▶ **Your goal**
The answer should be an exact repeat of the stretch of material below from the line containing "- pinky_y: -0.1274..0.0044" through the line containing "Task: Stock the".

▶ **Input data**
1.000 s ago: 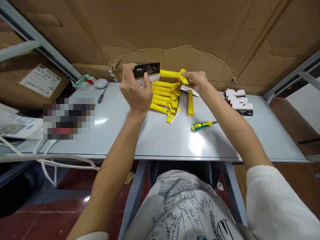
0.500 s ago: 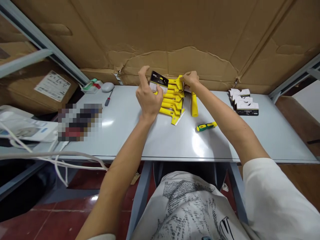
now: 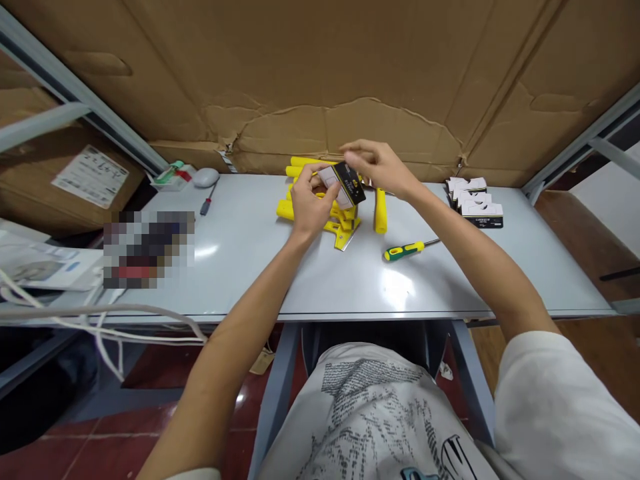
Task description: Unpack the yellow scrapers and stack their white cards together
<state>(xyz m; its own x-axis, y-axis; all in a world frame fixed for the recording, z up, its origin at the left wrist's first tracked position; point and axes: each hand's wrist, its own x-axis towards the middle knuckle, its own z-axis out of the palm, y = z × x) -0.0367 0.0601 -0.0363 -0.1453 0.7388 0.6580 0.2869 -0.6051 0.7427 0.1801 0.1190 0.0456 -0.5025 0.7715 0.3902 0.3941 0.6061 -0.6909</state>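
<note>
Over a row of yellow scrapers [image 3: 345, 235], my left hand [image 3: 314, 203] pinches a black-and-white packaging card [image 3: 345, 185], which is tilted. My right hand [image 3: 381, 167] is at the card's upper right edge, its fingers stretched out and bent toward the card. I cannot tell whether the fingertips touch it. The scrapers lie side by side with their handles to the left, partly hidden by my left hand and the card. A separate yellow handle [image 3: 381, 212] lies below my right hand. Nearer to me is a green-and-yellow screwdriver [image 3: 404, 251], its shaft partly under my right forearm.
Several black-and-white cards [image 3: 477, 205] are stacked, fanned out, on the right of the table [image 3: 240, 267]. A small screwdriver [image 3: 207, 201], a white mouse [image 3: 205, 177] and a small clear box [image 3: 174, 176] lie left. White cables [image 3: 145, 327] hang at the front left. Cardboard [image 3: 310, 73] stands behind.
My left hand has turned the card and brought it right and slightly down. My right hand has left its pinch at the scraper heads and spread its fingers beside the card. The view shifted slightly.
</note>
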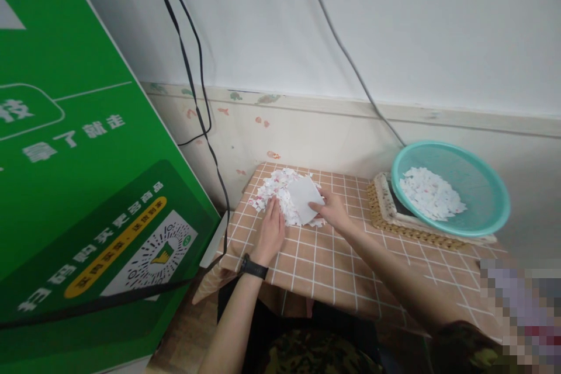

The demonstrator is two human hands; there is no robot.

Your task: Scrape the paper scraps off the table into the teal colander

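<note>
My right hand [333,210] grips the near right edge of a flat white sheet [305,197], thumb on top. It looks like stiff paper or card. The sheet lies tilted over a heap of torn paper scraps [277,186], white with a few pinkish bits, and hides part of it. At the heap's near side rests my left hand [270,234], its fingers stretched out against the scraps and holding nothing I can see. A dark watch [254,267] is on the left wrist.
A teal plastic basin [488,193] with more paper scraps sits on a woven tray [379,210] to the right. Under everything is a brown checked tablecloth [324,263]. A green panel [109,128] stands at left; black cables [199,70] hang by the wall.
</note>
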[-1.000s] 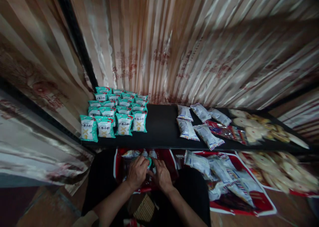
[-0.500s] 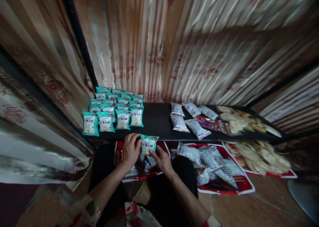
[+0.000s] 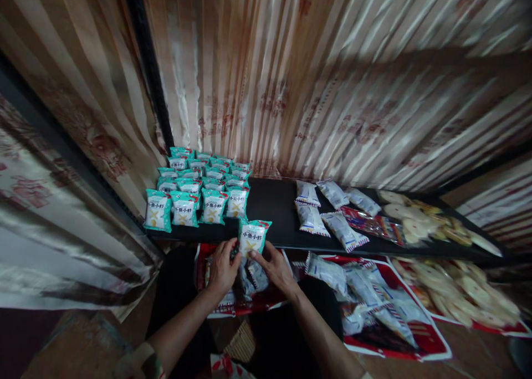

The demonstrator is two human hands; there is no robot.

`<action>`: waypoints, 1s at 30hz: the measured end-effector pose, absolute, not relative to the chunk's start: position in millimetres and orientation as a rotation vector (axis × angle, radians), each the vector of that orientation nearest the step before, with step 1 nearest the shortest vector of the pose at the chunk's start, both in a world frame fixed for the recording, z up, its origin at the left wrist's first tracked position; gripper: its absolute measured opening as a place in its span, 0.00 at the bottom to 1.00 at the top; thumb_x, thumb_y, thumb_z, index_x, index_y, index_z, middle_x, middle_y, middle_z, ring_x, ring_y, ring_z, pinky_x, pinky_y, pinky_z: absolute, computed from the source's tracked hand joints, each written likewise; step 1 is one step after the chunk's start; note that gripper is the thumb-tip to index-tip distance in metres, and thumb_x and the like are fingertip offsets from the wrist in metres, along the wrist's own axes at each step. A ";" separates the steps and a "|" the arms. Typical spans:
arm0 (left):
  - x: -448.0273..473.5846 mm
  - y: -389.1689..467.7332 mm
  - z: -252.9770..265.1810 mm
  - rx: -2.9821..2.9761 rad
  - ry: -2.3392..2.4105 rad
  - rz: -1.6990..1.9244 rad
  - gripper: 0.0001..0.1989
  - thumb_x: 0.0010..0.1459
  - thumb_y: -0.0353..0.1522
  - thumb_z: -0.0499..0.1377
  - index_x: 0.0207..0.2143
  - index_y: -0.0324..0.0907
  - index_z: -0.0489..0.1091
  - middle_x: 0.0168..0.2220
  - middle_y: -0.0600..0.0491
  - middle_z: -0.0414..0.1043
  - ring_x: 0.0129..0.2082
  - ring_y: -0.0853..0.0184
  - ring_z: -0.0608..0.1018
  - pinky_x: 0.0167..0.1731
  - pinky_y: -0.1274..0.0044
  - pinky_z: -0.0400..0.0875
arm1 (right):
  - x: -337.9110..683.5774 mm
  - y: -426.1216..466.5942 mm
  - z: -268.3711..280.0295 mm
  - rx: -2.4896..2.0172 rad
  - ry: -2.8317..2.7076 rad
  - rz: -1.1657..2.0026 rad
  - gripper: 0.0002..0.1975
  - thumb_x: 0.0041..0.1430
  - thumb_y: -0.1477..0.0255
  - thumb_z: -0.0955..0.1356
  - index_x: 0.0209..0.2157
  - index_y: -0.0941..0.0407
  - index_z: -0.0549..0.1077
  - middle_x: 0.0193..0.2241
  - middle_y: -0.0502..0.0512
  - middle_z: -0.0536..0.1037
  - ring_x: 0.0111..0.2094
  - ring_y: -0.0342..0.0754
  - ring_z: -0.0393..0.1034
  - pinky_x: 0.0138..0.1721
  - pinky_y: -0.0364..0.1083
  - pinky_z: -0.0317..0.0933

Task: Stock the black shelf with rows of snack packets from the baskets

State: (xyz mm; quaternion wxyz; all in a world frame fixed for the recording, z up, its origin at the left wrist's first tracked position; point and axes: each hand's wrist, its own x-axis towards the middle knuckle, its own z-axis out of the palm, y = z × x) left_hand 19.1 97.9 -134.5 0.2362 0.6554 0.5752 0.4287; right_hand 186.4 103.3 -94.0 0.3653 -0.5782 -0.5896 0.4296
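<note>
Right hand (image 3: 277, 267) grips a teal-and-white packet (image 3: 254, 236) near the shelf's (image 3: 276, 207) front edge

Take the held packet as the clock's centre, with twelve pointing away from the person. The packet stands nearly upright, its printed front towards the person and its upper part overlapping the shelf's front edge in view; whether it touches the shelf cannot be told. The right hand, at four o'clock, is clamped on it, with the thumb across the lower front. The left hand (image 3: 224, 268), at eight o'clock, has its fingers curled just beside the packet's left edge, close to something small and dark; whether it grips anything cannot be told.

At ten o'clock on the shelf, matching packets (image 3: 189, 185) stand close together in rows, four across the front. Towards two to three o'clock lie white packets with striped ends (image 3: 341, 228), then, at three, flat red packets (image 3: 368, 224) and pale slices (image 3: 415, 215).

At six o'clock, below the hands, a red container (image 3: 202, 252) holds more packets. At four o'clock, a second red container with a white rim (image 3: 428, 337) holds striped-end packets, and beyond it lies another heap of pale slices (image 3: 461, 290). A pleated curtain (image 3: 266, 91) hangs at twelve; a black post (image 3: 147, 52) rises at eleven.
</note>
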 end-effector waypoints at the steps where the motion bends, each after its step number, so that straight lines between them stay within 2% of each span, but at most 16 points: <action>1: 17.6 102.3 -132.7 1.800 1.582 1.180 0.15 0.56 0.30 0.54 0.47 0.44 0.66 0.40 0.50 0.72 0.41 0.65 0.75 0.42 0.70 0.73 | 184.3 108.0 -91.9 -1.492 -1.523 1.102 0.23 0.51 0.56 0.67 0.42 0.57 0.72 0.38 0.56 0.79 0.38 0.53 0.73 0.39 0.48 0.66; 8: 2.5 136.6 -129.8 1.790 1.584 1.237 0.15 0.59 0.31 0.52 0.49 0.42 0.64 0.43 0.48 0.71 0.42 0.66 0.75 0.42 0.72 0.72 | 170.9 155.7 -106.9 -1.471 -1.490 1.002 0.21 0.52 0.58 0.67 0.43 0.58 0.71 0.39 0.57 0.78 0.39 0.52 0.72 0.42 0.48 0.64; 15: -19.9 154.5 -142.0 1.939 1.833 1.274 0.16 0.58 0.27 0.50 0.48 0.41 0.67 0.46 0.47 0.68 0.48 0.62 0.70 0.50 0.66 0.67 | 162.3 183.8 -111.7 -1.562 -1.572 0.804 0.22 0.52 0.59 0.67 0.44 0.57 0.72 0.38 0.57 0.79 0.39 0.52 0.72 0.41 0.48 0.64; 18: -25.8 159.0 -140.8 2.022 1.945 1.286 0.18 0.57 0.27 0.51 0.49 0.42 0.68 0.48 0.45 0.64 0.48 0.59 0.68 0.49 0.63 0.67 | 161.2 186.7 -114.0 -1.604 -1.622 0.691 0.23 0.52 0.58 0.66 0.45 0.58 0.72 0.39 0.59 0.79 0.39 0.53 0.72 0.41 0.49 0.64; 22: -26.6 164.6 -136.5 2.132 1.982 1.281 0.20 0.58 0.27 0.51 0.52 0.45 0.67 0.55 0.42 0.55 0.54 0.53 0.63 0.49 0.61 0.66 | 159.3 186.5 -124.1 -1.590 -1.705 0.542 0.23 0.54 0.58 0.65 0.46 0.59 0.72 0.42 0.62 0.77 0.43 0.55 0.71 0.45 0.51 0.63; 30: -19.9 182.5 -132.0 2.389 1.939 1.322 0.23 0.57 0.27 0.55 0.55 0.51 0.63 0.65 0.44 0.42 0.64 0.47 0.49 0.55 0.57 0.59 | 156.8 184.8 -139.3 -1.620 -1.686 0.424 0.25 0.56 0.57 0.64 0.49 0.59 0.70 0.41 0.62 0.77 0.43 0.56 0.71 0.45 0.52 0.63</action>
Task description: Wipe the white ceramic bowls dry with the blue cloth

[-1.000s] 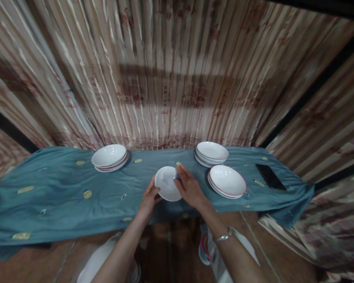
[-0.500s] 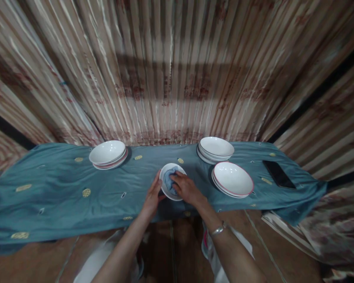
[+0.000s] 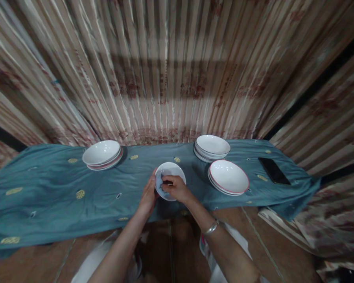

▶ **Result below**
  - pinky_y: -0.1274..0.0044
  - pinky_z: -0.0400..0.0875
arm1 (right):
  - x: -337.9110..683.5774 mm
  - y: -426.1216..466.5942 mm
  - z: -268.3711..280.0295 mm
  - rx: -2.4896..2.0172 rad
  - ry: -2.8317..2.7076 rad
  - rz: -1.1657..2.0026 rad
  - gripper: 0.0002..0.1975
  - thumb_x: 0.0041..0.1430
  - thumb_y: -0.1477..0.0255
  - thumb_z: -0.0955..0.1356
  - index_x: 0.0209..0.2157
  - index_y: -0.0941..0.0407
  - index_z: -0.0549..0.1077
  - middle_x: 0.0193..0.2241
  - middle_y: -0.0502..0.0512
  - middle_z: -0.0536..0.1037
  - ring_x: 0.0111..0.2094
  - ring_y: -0.0342..0.0754
  - ring_z: -0.0393..0.1034
  - pinky_x: 0.0138..0.1721
  - pinky_y: -0.0364..0.1083
  - pinky_z: -0.0317..0.0933

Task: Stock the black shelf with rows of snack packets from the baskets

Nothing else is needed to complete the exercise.